Borders, Bidis and Banks: Livelihoods the top slogan of the left in South Maldah

Apr 22, 2014

The harsh realities of life faced by five lakh bidi workers and 40,000 agro-based families will play a determining role in the upcoming elections to the South Maldah Lok Sabha constituency, which borders Bangladesh. Add to that the families that have lost their livelihood from the breakage of the river banks.

The international border with Bangladesh constitutes most of Kaliyachok block number 3, and large areas of Old Maldah and English Bajar assemblies. Those who have land on the other side of the Zero point in Bangladesh have been pushed to live on a bare subsistence. Only the Krishak Sabha pays any heed to their problems. The BSF has specified a window of time in which they can go to their own land. For those whose houses are also on the wrong side of the zero point, it is like being a foreigner in one’s own land. After the window of time has passed, they cannot cross over even to see a doctor for an emergency. Farmers are not allowed to cultivate Jute or Maize because it hinders surveillance by the BSF. Sometimes, ripe crop is stolen from the other side. Even when the farmer manages to bring his produce over the zero point he often has to deal with smugglers, often being forced to help them sneak their goods across the border. For many years, the Krishak Sabha has demanded that the central government to take over these lands, compensate the farmers and give them an equal area of land on this side.

There are almost 5 lakh bidi workers who live in the South Maldah area scattered over Farakka, Samsherganj, Baishnabnagar, Kaliachok, and Manickchok. Neither the Congress nor the Trinamool Congress has ever taken up the crisis of these workers with the centre or in the Parliament. The hospital for Bidi workers and the Noor Muhammad Smriti Mahavidyalay in Dhuliyan of Samshergunj were also built with the Left Front as the principal driving force, with the initiative of Abul Hasnat Khan himself. That one hospital too is gradually dying with the number of doctors decreasing and most medicines being unavailable. Ironically, the sitting MP Abul Hasem Khan Chowdhury was the Minister of State in the Health department. He had all the means but did nothing for this hospital.

In Maldah and Murshidabad, the breaking river banks have affected thousands of families over a 156 km long stretch. In Kaliachok, block number 2, 19 maujas don’t exist anymore. Similarly in Manickchok, 27 to 28 maujas have been washed off the face of the earth by the river.
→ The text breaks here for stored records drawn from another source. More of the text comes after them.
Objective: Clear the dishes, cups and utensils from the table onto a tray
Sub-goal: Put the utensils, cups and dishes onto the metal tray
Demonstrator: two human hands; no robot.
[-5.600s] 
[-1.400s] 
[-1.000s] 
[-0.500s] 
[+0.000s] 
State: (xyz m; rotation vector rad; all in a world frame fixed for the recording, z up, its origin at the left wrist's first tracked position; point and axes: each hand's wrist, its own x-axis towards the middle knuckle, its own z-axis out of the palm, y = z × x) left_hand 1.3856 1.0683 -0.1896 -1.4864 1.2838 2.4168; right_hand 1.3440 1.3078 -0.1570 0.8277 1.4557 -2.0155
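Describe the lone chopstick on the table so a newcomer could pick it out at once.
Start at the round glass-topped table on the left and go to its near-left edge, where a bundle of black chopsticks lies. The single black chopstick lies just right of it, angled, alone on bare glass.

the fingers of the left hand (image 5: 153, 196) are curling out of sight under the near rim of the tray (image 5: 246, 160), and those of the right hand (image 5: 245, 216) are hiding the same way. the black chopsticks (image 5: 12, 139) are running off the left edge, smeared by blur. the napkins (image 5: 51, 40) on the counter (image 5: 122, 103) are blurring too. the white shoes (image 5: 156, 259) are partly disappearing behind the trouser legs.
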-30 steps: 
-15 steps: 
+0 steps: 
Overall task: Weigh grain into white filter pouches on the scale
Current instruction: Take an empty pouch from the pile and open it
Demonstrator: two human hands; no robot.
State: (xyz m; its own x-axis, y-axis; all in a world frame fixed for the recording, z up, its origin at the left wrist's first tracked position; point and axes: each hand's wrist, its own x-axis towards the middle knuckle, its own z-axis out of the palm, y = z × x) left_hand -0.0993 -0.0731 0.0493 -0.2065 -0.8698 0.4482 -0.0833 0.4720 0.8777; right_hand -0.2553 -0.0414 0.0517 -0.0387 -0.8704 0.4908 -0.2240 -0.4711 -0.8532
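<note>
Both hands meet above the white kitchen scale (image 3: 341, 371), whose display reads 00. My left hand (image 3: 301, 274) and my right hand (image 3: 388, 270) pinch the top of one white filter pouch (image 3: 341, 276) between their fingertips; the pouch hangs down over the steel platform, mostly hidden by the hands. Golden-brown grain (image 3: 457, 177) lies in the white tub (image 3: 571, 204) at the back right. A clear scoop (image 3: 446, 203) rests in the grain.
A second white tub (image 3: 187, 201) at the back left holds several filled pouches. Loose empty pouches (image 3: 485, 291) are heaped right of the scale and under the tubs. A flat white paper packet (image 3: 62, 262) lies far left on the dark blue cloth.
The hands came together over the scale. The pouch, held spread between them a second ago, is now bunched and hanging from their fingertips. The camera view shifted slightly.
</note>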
Three gram panchayats - KB Jhaubona, Poranpur and Piyarpur - have met with a similar fate. Most of the people who have lost their homes and lands to the river have gone over and settled in Jharkhand. Of the existing Gram Panchayats, there are many that have lost almost half of their land area to the Ganga.The Left Front has demanded that the new maujas springing up on the Jharkhand side due to this migration be included within Maldah district.

The South Maldah Loksabha constituency is formed by five assembly constituencies of Maldah district, English bazaar, Manickchok, Sujapur, Mothabari, and Baishnabnagar, and two assembly constituencies of Murshidabad district, Farakka and Samshergunj. The Left Front Candidate Abul Hasnat Khan has been elected to the assembly four times from Farakka from 1977 to 1996, and to the parliament twice from Jangipur from 1998 to 2004.

For the last 8 years Abu Hasem Khan Chowdhury of the Congress has been the MP from Maldah. His son and elder brother are MLAs from Baishnabnagar and Sujapur. This picture captures how the organisation of the Congress in Maldah revolves around the Ghani family of Kotoyali. But people all over the area are questioning what their MP with two MLA’s in his own family, has done for the place with the twenty five crores allotted to him in the last five years.

In his campaign, Abul Hasnat Khan speaks of arsenic free drinking water, an agenda that the Left had dedicatedly worked for, and that has completely been neglected by the new state government. During the Left front rule, two water processing plants were built in Baishnabgar and Manickchok. The Trinamool Congress government has washed its hands off this problem.